That's our story! It's been an absolute joy since then and we are so very lucky to have two beautiful and healthy baby boys. They light up our world with every breath they take. I consider myself one of the luckiest people on earth, after all we went through to get them, to have such a happy ending.


----------



## Twag

Huge congratulations on the birth of your boys and well done for getting to full term :hugs: they sound adorable


----------



## Wish2BMom

Thank you, Twag!!


----------



## Bevziibubble

Congratulations! :)


----------



## Wish2BMom

Thanks, Bev!!


----------



## Wobbles

:cloud9:


----------



## elliecain

Hey! How did I not know your birth story was done???! Also, you glossed over the blood loss at the time, that must have been scary. I cried 3 times while reading this <3 love you


----------



## Dandi

So glad to finally read this! You did such an amazing job getting those sweet boys here.


----------



## Wish2BMom

<3 <3 love you both


----------



## jessiecat

First time ive logged on in year just to read this!! You never cease to amaze me! &#10084;&#65039;&#10084;&#65039;


----------



## Wish2BMom

HAHAHA I had to think for a second 'who' jessiecat was - that made me laugh :haha:
why thank you, my friend - you are amazing to me as well! :friends:


----------



## scoobybeans

This is quite a story & you're such a trooper! I can't believe you lost all of that blood, how scary! I'm glad you wrote this down because the details really do start to fade. Anyway, you did a great job mama and I'm so, so happy you finally completed your family. <3

P.S. I totally cried reading this!!!


----------



## Wish2BMom

<3 <3 thank you!!

yeah, they do - I've already forgotten some and when I reread this, I'm like 'oh yeah!'


----------



## Riveted Rosie

This was so well written, I can't believe how calmly you've reported your post delivery scariness. Hope you and your little family are all doing fabulously.


----------



## Wish2BMom

wow, thank you Rosie! Congratulations to you, I assume!


----------



## Wish2BMom

I just want to update b/c often times 'c-section healing rates' are googled, so I wanted to capture mine ~

I am now 4 months postpartum and I feel great. I actually lost all of my baby weight within 3 weeks (so quickly that I googled if that was healthy or not!). I forgot to note that one big thing that happened to me in the hospital was that I got a TERRIBLE cough. So bad that they had to bring down someone from respiratory. Turns out, it was from all of the fluids and swelling b/c once I lost the weight and all of the swelling, I was fine.
My incision healed VERY well, my docs were very happy with my healing. I followed the rules and didn't do anything active until 6 weeks, not that I had time. But one thing I did do was get up and about as soon as I could. I didn't spend any extended time in bed except for at the hospital. I think getting up and moving, as long as you are careful and there are no complications, is important. Do all the things that help healing normally - drink water, stay hydrated, eat well. All things you should do anyway, especially if you're trying to breastfeed.

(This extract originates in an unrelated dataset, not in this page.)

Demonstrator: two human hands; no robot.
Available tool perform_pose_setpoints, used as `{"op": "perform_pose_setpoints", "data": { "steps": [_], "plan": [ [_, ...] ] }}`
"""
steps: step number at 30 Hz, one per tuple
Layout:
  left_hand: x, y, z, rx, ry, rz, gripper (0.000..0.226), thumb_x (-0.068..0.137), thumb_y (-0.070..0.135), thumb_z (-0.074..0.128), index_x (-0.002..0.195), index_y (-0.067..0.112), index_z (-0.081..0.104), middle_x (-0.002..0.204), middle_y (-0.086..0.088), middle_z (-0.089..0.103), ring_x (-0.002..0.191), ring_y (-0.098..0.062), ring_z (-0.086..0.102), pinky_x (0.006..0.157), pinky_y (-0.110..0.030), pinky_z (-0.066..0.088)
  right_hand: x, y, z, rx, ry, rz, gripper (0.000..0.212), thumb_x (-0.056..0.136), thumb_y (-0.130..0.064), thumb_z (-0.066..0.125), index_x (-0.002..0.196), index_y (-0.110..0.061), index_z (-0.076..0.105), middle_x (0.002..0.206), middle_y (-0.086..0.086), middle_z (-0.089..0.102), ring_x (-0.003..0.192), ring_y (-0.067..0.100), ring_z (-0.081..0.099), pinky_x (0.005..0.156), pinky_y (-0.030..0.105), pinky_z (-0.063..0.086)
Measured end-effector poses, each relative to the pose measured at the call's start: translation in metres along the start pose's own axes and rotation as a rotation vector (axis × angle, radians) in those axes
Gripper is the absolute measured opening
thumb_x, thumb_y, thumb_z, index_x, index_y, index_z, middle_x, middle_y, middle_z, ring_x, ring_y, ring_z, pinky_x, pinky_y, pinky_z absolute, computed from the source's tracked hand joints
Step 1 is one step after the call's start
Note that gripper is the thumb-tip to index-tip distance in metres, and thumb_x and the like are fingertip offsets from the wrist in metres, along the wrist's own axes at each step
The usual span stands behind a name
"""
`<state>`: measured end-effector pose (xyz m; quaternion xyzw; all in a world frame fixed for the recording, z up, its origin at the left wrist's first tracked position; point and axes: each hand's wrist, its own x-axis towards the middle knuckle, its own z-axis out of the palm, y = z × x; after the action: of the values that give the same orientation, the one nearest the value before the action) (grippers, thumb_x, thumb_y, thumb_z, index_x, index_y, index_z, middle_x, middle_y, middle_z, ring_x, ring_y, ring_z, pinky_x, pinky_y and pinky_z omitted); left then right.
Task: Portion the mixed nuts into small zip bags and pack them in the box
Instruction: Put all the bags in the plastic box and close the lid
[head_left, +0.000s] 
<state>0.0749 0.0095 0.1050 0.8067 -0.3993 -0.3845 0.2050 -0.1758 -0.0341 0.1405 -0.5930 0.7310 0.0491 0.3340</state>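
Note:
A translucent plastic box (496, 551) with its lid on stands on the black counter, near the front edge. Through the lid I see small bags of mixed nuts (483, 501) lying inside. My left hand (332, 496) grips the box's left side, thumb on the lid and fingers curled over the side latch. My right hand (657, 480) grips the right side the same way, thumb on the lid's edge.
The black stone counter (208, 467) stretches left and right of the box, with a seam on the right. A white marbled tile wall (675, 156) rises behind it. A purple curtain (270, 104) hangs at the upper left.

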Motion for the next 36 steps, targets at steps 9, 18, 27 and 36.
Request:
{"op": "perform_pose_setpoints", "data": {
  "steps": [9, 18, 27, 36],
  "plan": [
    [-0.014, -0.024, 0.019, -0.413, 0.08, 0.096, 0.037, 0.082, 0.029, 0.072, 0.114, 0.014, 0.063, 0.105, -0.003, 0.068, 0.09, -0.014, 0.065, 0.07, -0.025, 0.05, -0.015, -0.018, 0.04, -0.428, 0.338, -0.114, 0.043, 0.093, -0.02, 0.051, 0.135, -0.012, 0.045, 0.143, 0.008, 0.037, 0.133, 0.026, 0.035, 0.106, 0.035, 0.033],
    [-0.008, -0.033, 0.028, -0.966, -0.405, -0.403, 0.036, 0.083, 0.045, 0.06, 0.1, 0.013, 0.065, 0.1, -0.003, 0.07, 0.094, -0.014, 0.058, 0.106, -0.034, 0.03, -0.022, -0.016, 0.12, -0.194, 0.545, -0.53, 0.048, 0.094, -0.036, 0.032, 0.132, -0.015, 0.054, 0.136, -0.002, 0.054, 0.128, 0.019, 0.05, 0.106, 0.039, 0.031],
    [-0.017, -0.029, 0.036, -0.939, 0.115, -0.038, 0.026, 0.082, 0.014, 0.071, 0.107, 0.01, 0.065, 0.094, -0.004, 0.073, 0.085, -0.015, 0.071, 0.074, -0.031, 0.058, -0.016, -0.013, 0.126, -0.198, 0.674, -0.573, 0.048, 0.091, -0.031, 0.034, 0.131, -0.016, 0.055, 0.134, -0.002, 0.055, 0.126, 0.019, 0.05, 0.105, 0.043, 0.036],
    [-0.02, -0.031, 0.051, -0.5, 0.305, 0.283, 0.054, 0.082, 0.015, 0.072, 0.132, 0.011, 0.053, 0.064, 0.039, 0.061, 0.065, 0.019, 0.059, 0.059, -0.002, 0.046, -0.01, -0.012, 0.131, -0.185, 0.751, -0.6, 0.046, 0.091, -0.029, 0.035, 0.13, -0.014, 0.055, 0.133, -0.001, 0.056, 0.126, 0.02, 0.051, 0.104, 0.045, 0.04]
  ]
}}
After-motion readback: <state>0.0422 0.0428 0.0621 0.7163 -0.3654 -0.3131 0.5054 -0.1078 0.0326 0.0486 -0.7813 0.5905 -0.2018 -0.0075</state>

Speaking of - I've also made it 4+ mos of nursing. I only was ever able to nurse Timothy directly but I pumped for Malcolm the whole time too. My body only ever made enough for one baby, though, so I'd split it between them. Therefore, they've also both had to have formula to supplement. We have not had ANY bad reactions to that at all - Timothy is rolly-polly at 15lbs now and Malcolm is and always has been a peanut at 12.5lbs. But he's catching up! Both are happy and healthy and there are no ill effects of using formula. And I'm glad I've been able to last this long. I'm definitely drying up now - I'm only creating 4oz every 12 hrs. Going back to work and them going to daycare - the demand just isn't there and I don't have time to pump more than 1x at work. Even that is tough to schedule. I've now dropped to 2x/day - 6pm and 6am. So my end is near. I'll do it for a little longer - maybe until I drop to 3oz. As my product goes down, their need goes up so there's just a point where it's not really worth it anymore.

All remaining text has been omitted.